まさに至高の一振り、、、といっても努力もクソもない。ただ身体能力向上、身体能力強化、魔力による身体能力の向上を繰り返しして、時空魔法でそのフルパワーのところで止める。を繰り返し、自分の体が耐えられる限界までバフをかけて放った一撃なのだ。これを実現する方法は簡単。身体能力向上、身体能力強化、そして僕には不可能だった。冥天魔法の冥天強化。これだけで俺の天下統一と同じことができる。要は冥天魔法は最強ということだ。
「せ、先生、、、それ私に出来ますか?」
「冥天魔法を俺の次に完全に習得したんだ。それも俺よりかは遅いけどほぼ同じスピードで。それも僕が出来なかった冥天強化さえ出来る、、、それにそれだけで天下統一は放てる、、、今なら君はSSS級2位にはなれるよ」
「ヘ?そ、そんな、、、先生ですら出来なかったことが出来て、、、私、、、嬉しいです!」
それから彼女は天下統一の練習をして、、、ものの数時間でそれを可能にした。
「まだ精度は低いけど、、、劣化コピーならこれで完璧だね。さて、次の技行こうか。
霊流ーーー威風堂々。」
横長一閃をしようとすると同時に斬撃を放つ時刀身がブレる斬撃を放つ。
「これは少しマジックな感じかな?斬撃を放つと同時に腕のどこかを叩いてブラす。先程より簡潔で分かりやすい剣技だ。」
「これなら簡単に出来そうですね!」
これについてはものの数分で習得することが出来る。
「いやぁ、、、思ったけど、、、すごすぎじゃない?剣聖技より強いんだけど、、、それをこんな簡単に、、、今の君なら魔族倒せるよ。」
「そ、そんなヤバいものなんですね、、、そりゃ世界ランキング一位ですからそれでもわからなくわないですけど、、、」
少し呆れた目で見られた。正直彼女なら全部教えてもいいんだよな、、、推しだから。多分この先も僕を倒せる人間は現れない。世界最強だからこそ、、、僕は誰にも負けないし、負ける気はない、、、でも、、、推しの彼女には、、、負けてもいいと思ったし、、、この天才には負けていいと思ってしまった。

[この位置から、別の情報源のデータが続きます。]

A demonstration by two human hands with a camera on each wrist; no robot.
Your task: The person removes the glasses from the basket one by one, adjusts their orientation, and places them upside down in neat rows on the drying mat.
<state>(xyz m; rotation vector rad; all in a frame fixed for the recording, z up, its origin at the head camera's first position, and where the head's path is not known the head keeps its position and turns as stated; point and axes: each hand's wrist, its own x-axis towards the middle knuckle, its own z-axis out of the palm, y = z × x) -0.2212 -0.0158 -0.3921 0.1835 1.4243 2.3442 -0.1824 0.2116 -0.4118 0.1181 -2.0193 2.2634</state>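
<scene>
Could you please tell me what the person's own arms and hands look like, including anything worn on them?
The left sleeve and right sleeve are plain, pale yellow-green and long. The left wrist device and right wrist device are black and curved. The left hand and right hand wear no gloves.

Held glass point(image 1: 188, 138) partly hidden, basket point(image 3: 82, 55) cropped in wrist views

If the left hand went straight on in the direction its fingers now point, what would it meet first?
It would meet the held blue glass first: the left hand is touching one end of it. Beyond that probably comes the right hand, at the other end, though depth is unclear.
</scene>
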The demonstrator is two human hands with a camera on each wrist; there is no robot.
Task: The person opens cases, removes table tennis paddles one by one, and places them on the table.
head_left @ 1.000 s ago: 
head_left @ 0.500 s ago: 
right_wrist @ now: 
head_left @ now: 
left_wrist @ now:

「さて、、、最後は私の奥義、、、霊流、、、盛者必衰の理」
刹那、時が止まったかのように周りが静かになり、次の瞬間遅れて周りにいた生物、、、といっても私や、館の人、近くにいた人達には特に被害なしで、空に飛んでいた鳥、小さな虫が全て真っ二つに切られていた。
「、、、先生、、、その技って、、、」
何かに気づいたようで。
「多分だが、、、合ってるぞ?剣聖技の最強の技。無天星斬に似せた技。、、、対象を決めて斬る技だな。だが、それの上位互換だ。
魔力操作は出来るだろ?とりあえず魔力操作で体外に出して放てるように今日はしよう。」
そして今日最後の授業が始まるのだった。
「魔力操作の容量は体の心臓にある魔力を認識し、それを体に巡らせるように動かす。それをまず五周するまでやるんだ。」
「はい!」
そうして黙々と彼女は魔力操作を始める。最初は魔力がずれたり、魔力が止まったりしたが、三周までは連続で出来るようになっていた。
「さて、今日は終わろうか。」
僕がそう言うとアサネはまだ出来ると目で訴えてくる。確かに推しの頼みだ、、、でも、、、こればっかりはどうにもならないのだ。
「とりあえず明日は五周させて、次の演習に進みましょう。」
そうしてその日は執事の仕事をして彼女は寝たので仕事を終わらせて寝るのであった。